Die U4 soll Verbesserungen bringen, aber bisher ist sie nur bis auf den neuen Stadtteil Grasbrook geplant. Die Weiterführung nach Wilhelmsburg-Nord steht in den Sternen. Aber der Klimawandel wartet nicht und ein Umstieg vom PKW auf den Öffentlichen Nahverkehr ist ein Muss. Dafür braucht es aber gute Angebote.

Was ist die Lösung? – Ein Verkehrsmittel, das optimale Verhältnisse für die Fahrgäste bietet

Hamburg hatte mit 230 Kilometern Länge einmal eines der größten Straßenbahnnetze in Deutschland. Ab Mitte des 20. Jahrhunderts konnten sich immer mehr Menschen Autos leisten und das Ziel wurde die autogerechte Stadt.

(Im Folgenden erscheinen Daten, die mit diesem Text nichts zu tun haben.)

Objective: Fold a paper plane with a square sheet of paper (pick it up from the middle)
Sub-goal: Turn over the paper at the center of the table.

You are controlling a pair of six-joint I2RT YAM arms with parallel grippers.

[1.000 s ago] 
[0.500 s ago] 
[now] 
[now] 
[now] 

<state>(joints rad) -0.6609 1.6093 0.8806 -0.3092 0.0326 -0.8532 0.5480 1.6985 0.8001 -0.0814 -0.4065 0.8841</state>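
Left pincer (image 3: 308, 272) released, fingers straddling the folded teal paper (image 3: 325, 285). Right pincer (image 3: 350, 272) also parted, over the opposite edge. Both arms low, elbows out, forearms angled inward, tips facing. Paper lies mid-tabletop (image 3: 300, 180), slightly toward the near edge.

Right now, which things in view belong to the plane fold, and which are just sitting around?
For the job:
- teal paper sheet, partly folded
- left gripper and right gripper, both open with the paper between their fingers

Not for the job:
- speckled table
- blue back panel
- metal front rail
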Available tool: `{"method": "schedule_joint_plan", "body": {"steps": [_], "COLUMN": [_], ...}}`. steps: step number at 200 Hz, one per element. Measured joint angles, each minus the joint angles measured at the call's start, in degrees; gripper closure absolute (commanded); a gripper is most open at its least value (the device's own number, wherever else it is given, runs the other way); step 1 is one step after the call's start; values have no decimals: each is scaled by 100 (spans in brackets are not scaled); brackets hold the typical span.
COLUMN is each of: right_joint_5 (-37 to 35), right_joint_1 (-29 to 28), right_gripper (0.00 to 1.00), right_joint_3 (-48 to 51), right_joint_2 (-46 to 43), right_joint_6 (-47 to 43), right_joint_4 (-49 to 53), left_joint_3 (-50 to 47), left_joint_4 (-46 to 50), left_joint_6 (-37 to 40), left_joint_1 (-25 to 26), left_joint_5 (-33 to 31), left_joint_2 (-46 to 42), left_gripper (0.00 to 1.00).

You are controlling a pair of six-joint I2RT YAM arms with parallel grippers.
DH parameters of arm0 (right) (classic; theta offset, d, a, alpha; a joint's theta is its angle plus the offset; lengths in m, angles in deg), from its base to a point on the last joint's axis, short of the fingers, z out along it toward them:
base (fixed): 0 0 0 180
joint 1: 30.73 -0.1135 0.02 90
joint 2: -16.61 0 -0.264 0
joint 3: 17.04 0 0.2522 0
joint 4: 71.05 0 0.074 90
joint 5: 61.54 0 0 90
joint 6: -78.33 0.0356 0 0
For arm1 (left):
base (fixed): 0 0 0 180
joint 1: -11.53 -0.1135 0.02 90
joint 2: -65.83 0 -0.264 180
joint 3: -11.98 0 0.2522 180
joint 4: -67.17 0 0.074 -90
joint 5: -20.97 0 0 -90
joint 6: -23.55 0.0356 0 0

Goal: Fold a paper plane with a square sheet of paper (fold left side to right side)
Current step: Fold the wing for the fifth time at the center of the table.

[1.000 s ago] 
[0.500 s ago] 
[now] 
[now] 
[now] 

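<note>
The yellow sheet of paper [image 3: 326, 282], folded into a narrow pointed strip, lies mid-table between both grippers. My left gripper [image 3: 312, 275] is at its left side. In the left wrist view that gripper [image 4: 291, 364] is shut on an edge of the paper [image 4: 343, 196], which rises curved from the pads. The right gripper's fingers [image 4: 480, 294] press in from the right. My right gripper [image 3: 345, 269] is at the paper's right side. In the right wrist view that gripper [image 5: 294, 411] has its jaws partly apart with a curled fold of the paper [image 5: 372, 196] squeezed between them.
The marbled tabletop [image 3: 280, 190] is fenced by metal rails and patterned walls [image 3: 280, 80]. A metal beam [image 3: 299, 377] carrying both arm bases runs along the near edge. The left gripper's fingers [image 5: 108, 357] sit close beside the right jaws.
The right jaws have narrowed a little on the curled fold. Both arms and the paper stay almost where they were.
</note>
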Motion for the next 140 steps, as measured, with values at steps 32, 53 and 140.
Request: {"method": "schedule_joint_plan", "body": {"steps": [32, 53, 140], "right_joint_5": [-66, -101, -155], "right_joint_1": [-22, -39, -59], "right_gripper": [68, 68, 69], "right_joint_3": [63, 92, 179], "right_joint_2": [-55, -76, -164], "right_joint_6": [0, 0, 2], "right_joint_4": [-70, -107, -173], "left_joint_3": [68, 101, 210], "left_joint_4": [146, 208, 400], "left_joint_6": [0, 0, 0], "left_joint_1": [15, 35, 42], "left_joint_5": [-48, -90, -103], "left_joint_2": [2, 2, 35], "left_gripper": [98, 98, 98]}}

Die Straßenbahnen störten. 1958 beschloss der Senat, den Straßenbahnbetrieb schrittweise einzustellen und das U-Bahn-Netz zu erweitern. Bereits 1959 wurde die Linie 13 von St. Pauli über die Veddel und Wilhelmsburg bis nach Harburg eingestellt. Zuletzt fuhr noch die Linie 14 bis zur Mengestraße. Um die Jahrhundertwende gab es dann wieder Pläne für zwei neue Straßenbahnlinien. Die Sieger der Bürgerschaftswahlen 2001, die Schill-Partei und die CDU, stoppten die Planungen. Später war auch der Erste Bürgermeister Olaf Scholz (SPD) entschiedener Gegner der Renaissance der Straßenbahn.

Dort, wo ein Auto fahren kann, kann auch eine Straßenbahn fahren

Bild einer modernen Straßenbahn.
Abb. auf einem Flyer der Partei DIE LINKE.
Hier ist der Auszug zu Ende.